In the months before our move from the UK to East Africa, there were many things to prepare, as you might imagine. The biggest stress for us as a family was the imminent birth of our second child. But there was also the incidental detail of having little idea what my job was going to entail.

Ugandan Tea estate near the DRCongo border

I was heading out to teach at a relatively young higher education institution in Kampala (and thus doubling the size of the theology department). Getting to Uganda by some means or another had been our plan since marriage, even though it took us a few years. Rachel had been born in Kampala and went on to live in various African countries until she was eighteen. So now it was happening. But did we have a clear idea of my role in advance of getting there? Not at all! I had never taught before and so I was in for a multi-sensory, multicultural, full immersion into a foreign culture, a completely new job and working pattern, a very different way of life.

Many friends and family had advice for us and we naturally tried to take in as much as possible. At least we both knew the country a bit, having visited a few times before moving. But one conversation, in particular, made a profound impact on me. It came from a veteran overseas worker, who had spent several decades in Malaysia, Indonesia and Thailand. We were invited by mutual friends for a meal so we could meet him. His advice boiled down to two key suggestions.

The first is one that everyone tells you. It is the heart of Cross-Cultural Work 101.

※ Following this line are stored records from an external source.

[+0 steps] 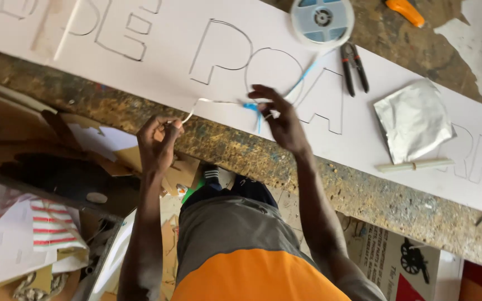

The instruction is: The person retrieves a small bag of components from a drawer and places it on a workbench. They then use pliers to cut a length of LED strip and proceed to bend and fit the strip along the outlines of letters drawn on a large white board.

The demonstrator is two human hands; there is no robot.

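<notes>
My left hand (159,140) pinches the free end of a thin white strip (207,102) over the worn table edge. My right hand (282,120) holds the same strip further along, where a blue backing (252,107) peels off it. The strip runs up from there to a round white reel (322,20) lying on a long white board (163,61) with outlined letters drawn on it.
Black pliers (354,67) lie next to the reel. A silver foil bag (414,120) and a pale stick (414,165) rest on the board at right. An orange tool (405,11) sits at the top. Cardboard scraps (112,156) and papers lie on the floor below.
</notes>
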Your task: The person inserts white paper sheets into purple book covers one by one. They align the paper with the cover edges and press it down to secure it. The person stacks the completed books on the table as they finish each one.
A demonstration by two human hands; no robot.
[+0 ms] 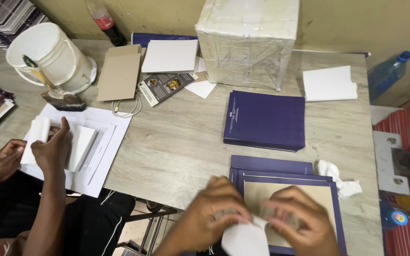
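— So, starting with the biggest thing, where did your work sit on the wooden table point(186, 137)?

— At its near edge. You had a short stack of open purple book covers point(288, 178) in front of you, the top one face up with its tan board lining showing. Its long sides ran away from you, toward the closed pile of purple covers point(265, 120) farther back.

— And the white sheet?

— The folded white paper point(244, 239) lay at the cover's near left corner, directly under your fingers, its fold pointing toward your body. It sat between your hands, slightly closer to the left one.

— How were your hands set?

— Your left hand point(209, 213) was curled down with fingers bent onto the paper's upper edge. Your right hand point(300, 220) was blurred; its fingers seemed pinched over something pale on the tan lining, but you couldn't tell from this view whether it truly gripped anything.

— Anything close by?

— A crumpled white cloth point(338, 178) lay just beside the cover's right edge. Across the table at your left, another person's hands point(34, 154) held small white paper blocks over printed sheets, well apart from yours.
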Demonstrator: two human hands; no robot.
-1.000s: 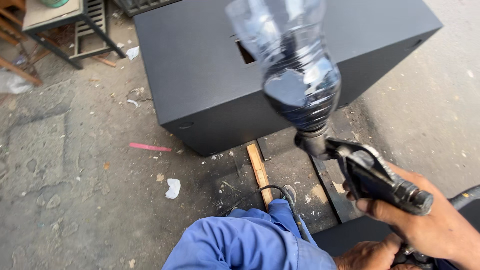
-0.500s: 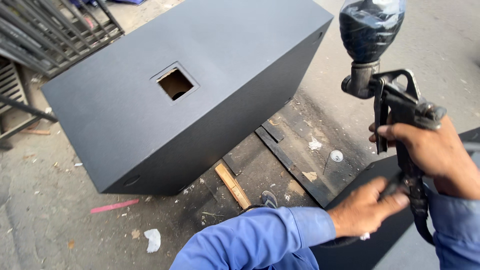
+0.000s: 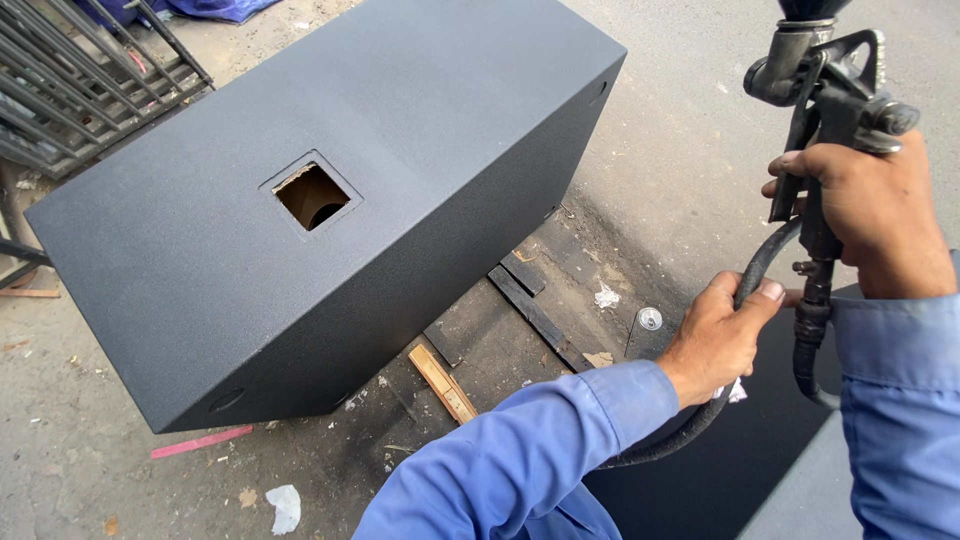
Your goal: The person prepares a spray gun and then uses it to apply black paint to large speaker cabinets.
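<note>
My right hand (image 3: 878,210) grips the handle of a black spray gun (image 3: 830,100), held upright at the top right with its cup cut off by the frame edge. My left hand (image 3: 718,338) is closed around the black air hose (image 3: 760,265) that hangs from the gun's base and loops down under my wrist. Both arms wear blue sleeves. To the left stands a large wooden box painted textured black (image 3: 330,200), with a square cut-out (image 3: 311,194) in its upper face showing bare wood inside.
The box rests on black-sprayed wooden strips (image 3: 530,305) and a bare wood slat (image 3: 442,383) on concrete ground. A metal grille (image 3: 80,80) lies at the top left. A pink stick (image 3: 200,441), paper scraps and a small round cap (image 3: 650,318) lie around. A dark panel (image 3: 740,460) is by my knee.
The view has swung right and closer to the box. The spray gun has moved from the middle to the top right, and my left hand has come up and taken hold of the hose.
</note>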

1. Don’t come with pre-conceived ideas about HOW to do things.

This is crucial. As outsiders, all too familiar with our own cultural habits and assumptions, we easily get disorientated by foreign behaviour and expectations. We presume that our way is the right way and theirs the wrong, for reasons such as our apparently greater efficiency, convenience, and methodology. It never occurs to us that there are deeply ingrained, and in context, actually sensible or necessary reasons for what happens in the new environment. A classic example is westerners’ forward planning and dependence on calendars. But in the Uganda context, there are all kinds of things that make this very difficult. For starters, there’s the issue of extended family responsibilities. When there is a family funeral, everyone is expected to attend. The problem is that funerals happen very quickly after death. There might be only 36 hours notice. Then there is the problem of the road system. If it happens during the rains, a drive normally taking five hours might take ten. And on it goes. Is it any wonder that the complexity and unpredictability of life make long-term commitments very difficult to plan?

So one has to spend considerable time and effort acclimatising to the way things are done. It may well be that in time it will be possible to suggest appropriate tweaks and adaptations. But that may never happen or be possible. It takes months, or even years, to grasp the intricacies of what lies behind cultural practice. A new or recent arrival should certainly stay silent and try to go with the flow.

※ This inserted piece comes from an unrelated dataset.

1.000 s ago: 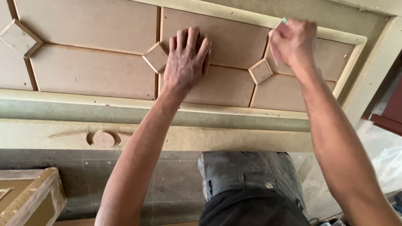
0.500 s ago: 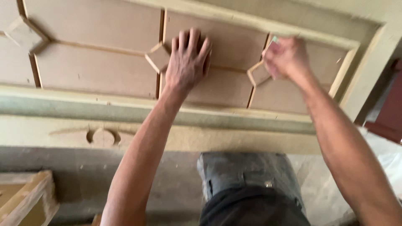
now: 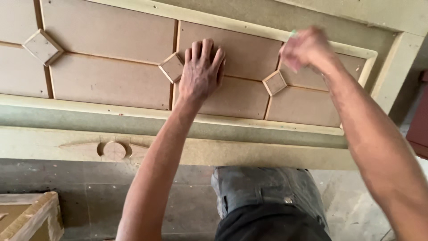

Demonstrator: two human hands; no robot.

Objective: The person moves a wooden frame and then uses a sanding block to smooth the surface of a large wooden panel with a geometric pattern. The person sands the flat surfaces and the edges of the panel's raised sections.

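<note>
Pressing flat with fingers spread, the left hand is lying palm-down on the brown fibreboard panel, just beside the small diamond block where the grooves are crossing. The right hand is blurring with motion near the panel's upper right corner, its fingers bunching around something small with a pale green edge; whether that is an abrasive pad or a cloth cannot be told, and the closure of the fingers is only partly readable.

This panel is looking stiff and flat, probably dense pressed board: it is likely to be heavy as a whole, dusty and a little slippery on its smooth faces, with raised trim that could chip. The pale frame moulding running along its near edge is seeming the soundest place to take hold, rather than the thin diamond block on the right.

The whole piece is resting horizontally at about waist height, spanning the view, with a third diamond block at far left. Below its near edge a carved oval ornament is showing on the front rail. Beneath that, a dusty concrete floor is spreading out, the person's grey trousers are standing against the rail, and a wooden frame corner is sitting at lower left.
</note>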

But then came the second, more radical, piece of advice. This was quite a surprise and was harder to stomach, at least initially.

2. Don’t come with pre-conceived ideas about WHAT you will do

Now, I went out to be a degree-level lecturer. The subjects I was due to teach—and in the end, I had only 3 weeks to prepare my first set of courses in my first term!—were close to my heart and passions. I was looking forward to getting stuck in. But it became clear even after a few weeks that the administration of the college left much to be desired. Things were fairly chaotic, as illustrated by the fact that nobody had figured out when the Christmas vacation was due to start. So I offered to figure out dates for the whole academic year, though, of course, I had ulterior motives. My parents were coming to stay with us for Christmas and I wanted the term dates to ensure I wouldn’t be working then!

But this set me on a slippery slope! It was now clear that I could spot administrative tasks necessary and then fulfil them. A fatal mistake! So by the third year, I became Academic Dean, and then in the fourth, was Acting Principal. By the end, I was teaching just one hour every two weeks. Administration really is not my first love, nor even my sixth. I can do it, but as a means to an end, rather than because it is my passion or gifting.

And at the start of that fourth year, that second word of advice came back to mind. I had this role for a season, as we awaited an East African to take over the role. Having a westerner (a ‘muzungu’ as we’re called) in charge felt inappropriate for several reasons. But there was nobody else available and so I had little choice. I went expecting to teach. The college’s leadership wanted me to direct.

I learned a huge amount in those years. And I have little doubt that it was essential preparation for my work now for an international organisation working in roughly 70 countries. It instilled a vital ethos. We come to serve indigenous leaders and churches. That means we often do things we don’t necessarily expect to have to do!

This is adapted from my contribution to a friend’s LinkedIn series of stories of lessons learned at work.